Grond

Voorwaarst rollen:

Essentiële elementen waarop tijdens het onderwijsproces moet gelet worden:

1. Het lichaamszwaartepunt over het steunpunt brengen.

2. Het juist plaatsen van het steunpunt.

3. Het rond maken van de rug.

4. Zelf snelheid geven aan de beweging.

Opbouw:

1. Schommelen op de grond.

2. Voorwaarts rollen vanuit buiklig op kastdeel.

3. Voorwaarts rollen van een dalend vlak rollen met hulp.

4. Voorwaarts rollen van een dalend vlak.

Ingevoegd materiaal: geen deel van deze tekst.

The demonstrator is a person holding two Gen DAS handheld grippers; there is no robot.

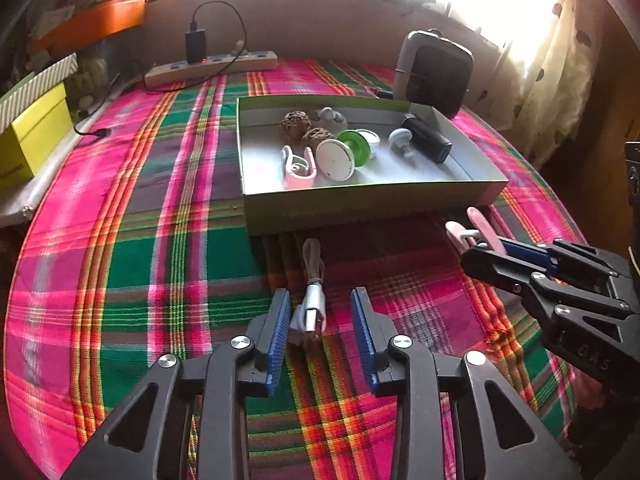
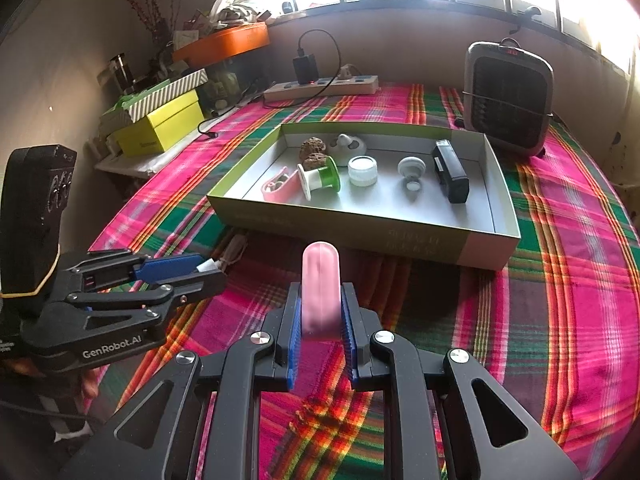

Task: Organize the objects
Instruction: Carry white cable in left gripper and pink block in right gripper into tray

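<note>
A bundled white USB cable (image 1: 314,308) lies on the plaid cloth between the pads of my left gripper (image 1: 320,294). The jaws stand apart and neither pad presses on it. My right gripper (image 2: 321,288) is shut on a pink clip (image 2: 320,280) that sticks up out of the pads. It hovers in front of the green-sided box (image 2: 360,236), to the right of the left gripper (image 2: 212,270). Inside the box lie another pink clip (image 1: 298,166), a white and green spool (image 1: 340,156), brown balls (image 1: 296,122), a small white jar (image 2: 362,171) and a black device (image 1: 426,138).
A dark heater (image 2: 508,96) stands behind the box at the right. A power strip (image 1: 212,66) with a charger lies along the back wall. Yellow boxes (image 2: 160,128) sit at the left edge. A curtain (image 1: 560,60) hangs at the far right.
</note>
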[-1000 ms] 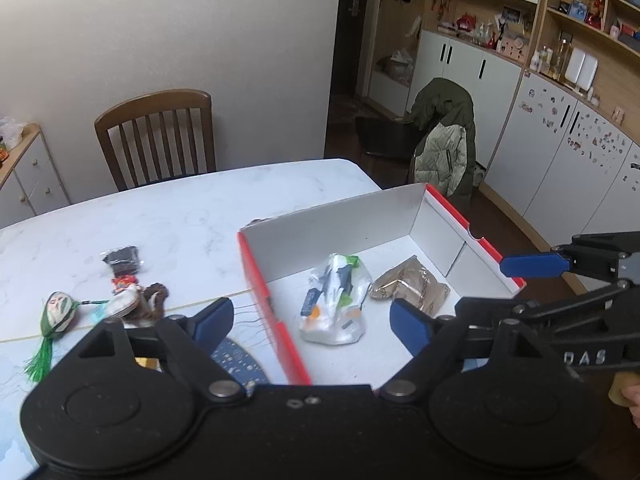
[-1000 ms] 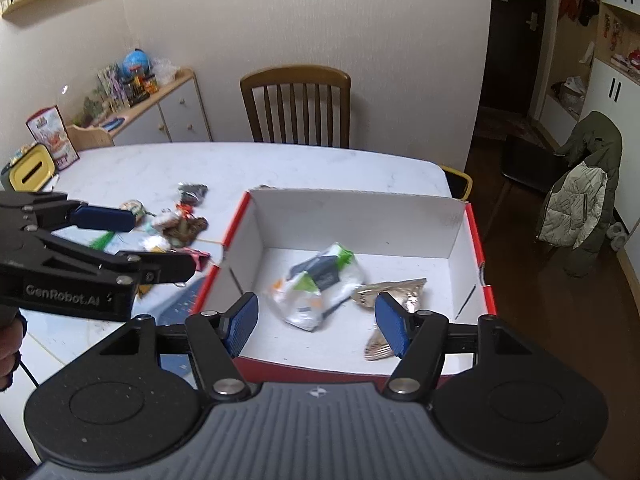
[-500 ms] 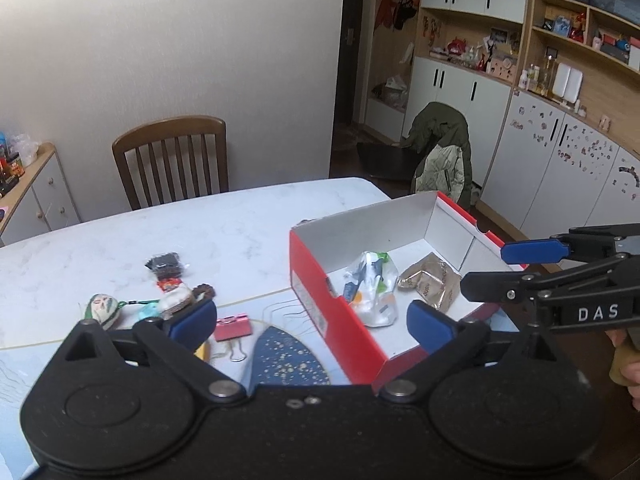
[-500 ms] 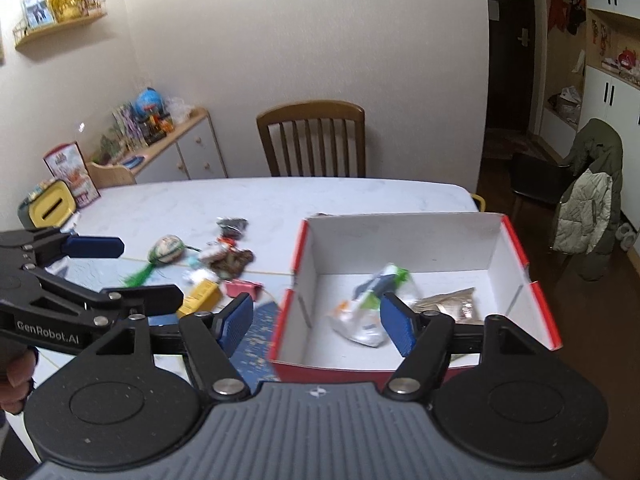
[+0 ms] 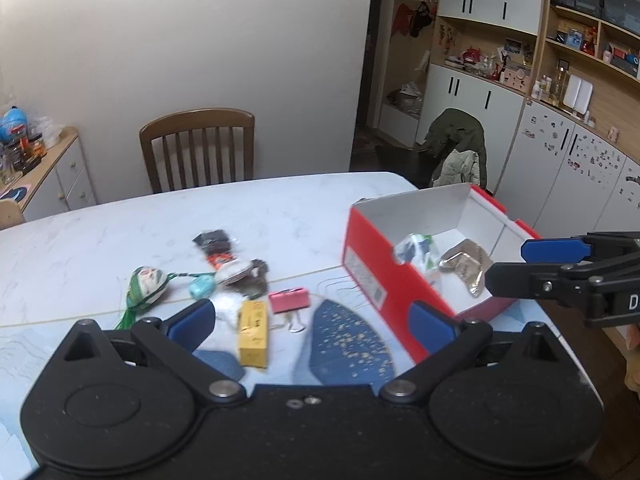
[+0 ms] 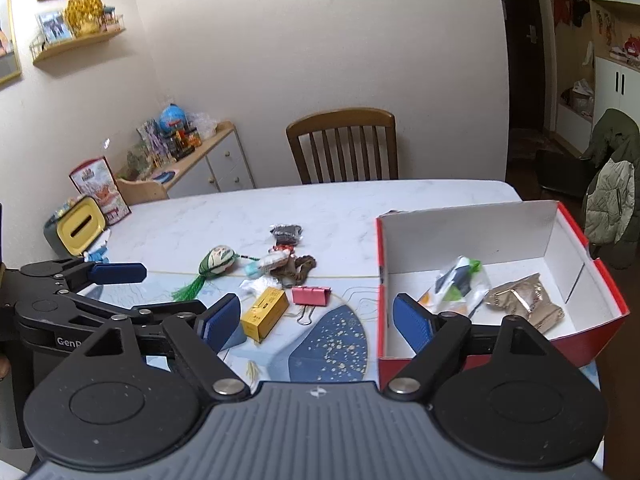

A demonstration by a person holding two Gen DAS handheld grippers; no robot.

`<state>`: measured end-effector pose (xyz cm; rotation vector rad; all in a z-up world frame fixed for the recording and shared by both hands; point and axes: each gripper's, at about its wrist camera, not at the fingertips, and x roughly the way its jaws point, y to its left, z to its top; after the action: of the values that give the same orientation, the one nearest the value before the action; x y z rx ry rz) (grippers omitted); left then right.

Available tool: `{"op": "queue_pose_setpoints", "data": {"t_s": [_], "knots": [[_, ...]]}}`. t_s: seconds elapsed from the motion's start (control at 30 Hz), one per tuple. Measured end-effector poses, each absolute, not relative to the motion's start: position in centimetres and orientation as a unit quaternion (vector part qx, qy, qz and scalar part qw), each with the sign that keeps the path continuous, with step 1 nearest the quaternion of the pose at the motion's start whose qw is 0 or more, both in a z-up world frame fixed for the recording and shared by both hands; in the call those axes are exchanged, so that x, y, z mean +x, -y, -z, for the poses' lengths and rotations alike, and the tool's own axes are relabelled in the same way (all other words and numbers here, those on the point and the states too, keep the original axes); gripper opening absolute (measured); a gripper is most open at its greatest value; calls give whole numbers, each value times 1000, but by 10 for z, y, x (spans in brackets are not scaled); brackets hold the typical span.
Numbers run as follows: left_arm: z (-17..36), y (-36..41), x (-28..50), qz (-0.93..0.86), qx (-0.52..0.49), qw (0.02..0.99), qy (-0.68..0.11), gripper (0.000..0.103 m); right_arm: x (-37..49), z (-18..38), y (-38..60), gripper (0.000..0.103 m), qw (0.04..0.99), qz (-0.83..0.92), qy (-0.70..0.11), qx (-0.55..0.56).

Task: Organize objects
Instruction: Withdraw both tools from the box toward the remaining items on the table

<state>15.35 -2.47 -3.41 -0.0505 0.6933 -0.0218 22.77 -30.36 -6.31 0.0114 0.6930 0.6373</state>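
Note:
A red shoe box (image 5: 372,264) (image 6: 472,224) with a white inside stands at the table's right end. In it lie a white and green plastic bag (image 5: 418,250) (image 6: 456,284) and a brown foil packet (image 5: 466,266) (image 6: 524,300). Left of the box lie a yellow carton (image 5: 253,332) (image 6: 266,312), a pink binder clip (image 5: 289,300) (image 6: 311,295), a green tasselled ornament (image 5: 146,284) (image 6: 216,262), a dark packet (image 5: 212,240) (image 6: 286,234) and a brown bundle (image 5: 252,276) (image 6: 296,272). My left gripper (image 5: 312,326) (image 6: 160,290) hangs open and empty above the table's near edge. My right gripper (image 6: 316,324) (image 5: 524,266) is open too, near the box's front corner.
A blue patterned mat (image 5: 348,340) covers the near side of the white table (image 5: 120,236). A wooden chair (image 6: 344,144) stands behind the table, a sideboard (image 6: 200,168) with clutter at the left, and a coat-draped chair (image 5: 460,152) and cabinets at the right.
Both grippers have drawn back and up from over the box, which now sits farther off to the right. The loose items on the table have come into view. Both stayed open.

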Motion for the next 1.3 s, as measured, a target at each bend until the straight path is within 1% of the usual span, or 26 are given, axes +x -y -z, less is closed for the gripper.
{"op": "queue_pose_setpoints", "data": {"t_s": [0.37,0.63,1.0,1.3], "knots": [[68,-18,163,-4,-36,938,-344,102,246,91,238,84,885,-280,-371,-17],[108,-42,190,-11,-67,923,-379,102,286,119,186,84,877,-266,-399,-31],[150,-53,219,-15,-65,916,-396,102,340,175,136,84,858,-234,-454,-56],[170,-52,237,-12,-57,914,-401,102,371,209,119,84,854,-187,-480,-68]]}}
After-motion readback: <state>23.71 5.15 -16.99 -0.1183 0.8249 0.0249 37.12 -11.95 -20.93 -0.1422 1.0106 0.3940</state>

4. Voorwaarts rollen met hulp.

5. Voorwaarts rollen.

6. Vermoeilijken: Rollen met gestrekte benen(gespreid)/ Rollen met gestrekte benen(gesloten)

Foutenanalyse:

1. Handen worden te ver geplaatst.

2. De heup wordt onvoldoende geheven.

3. Voeten worden te ver na zitvlak geplaatst na het rollen.

4. Voeten blijven niet samen tijdens het rechtkomen.

5. Gebruik van armen tijdens het rechtkomen.

6. Men rolt op het hoofd ipv op de nek.

7. Men rolt niet in een klein bolletje(of men strekt te vroeg uit).

Helperstechniek:

- In kniezit naast uitvoerder. Druk met de ene hand op het hoofd in de juiste richting en met de andere hand duw je op het bovenbeen op de heup te heffen.

Achterwaarts rollen:

Essentiële elementen uit het bewegingsverloop:

1. Lichaamszwaartepunt over het steunpunt brengen.

2. Ronde rug, kin op borst, handen in "oren"steken, heup en knieën gebogen houden.

3. Voldoende snelheid geven aan de beweging.

4. Hoofd vrij maken door let de handen af te duwen.

Opbouw:

1. Achterwaarts rollen van een dalend vlak met hulp.

2. Achterwaarts rollen van een dalend vlak.

3. Achterwaarts rollen met hulp.

4. Achterwaarts rollen.

5. Vermoeilijken: Achterwaarts rollen met gestrekte armen.

Foutenanalyse:

1. Geen goed bolletje.

2. Hoofd wordt achterwaarts gehouden ipv kin op borst.

3. Handen worden verkeerd geplaatst.

4. Men heeft niet genoeg snelheid.

5. Men duwt niet genoeg op armen.

6. Men komt neer op knieën ipv op de voeten.

Helpersfunctie:

- Met 2 handen het bekken heffen.

- Op onderrug duwen.

Waagstand:

Essentiële elementen uit het bewegingsverloop:

1. In evenwicht op 1 been.

2. Been in boven horizontaal. 

Opbouw:

1. Lenigheid.

2. Waagstand met hulp.

3. Waagstand. 

Foutenanalyse:

1. Men kan niet op 1 been blijven staan.

2. Been is niet boven horizontaal. 

Helpersfunctie:

- Men helpt de uitvoerder boven horizontaal te heffen.

Handstand:

Essentiële elementen uit het bewegingsverloop:

1. Handen op schouderbreedte.

2. Vingers gespreid en voorwaarts gericht.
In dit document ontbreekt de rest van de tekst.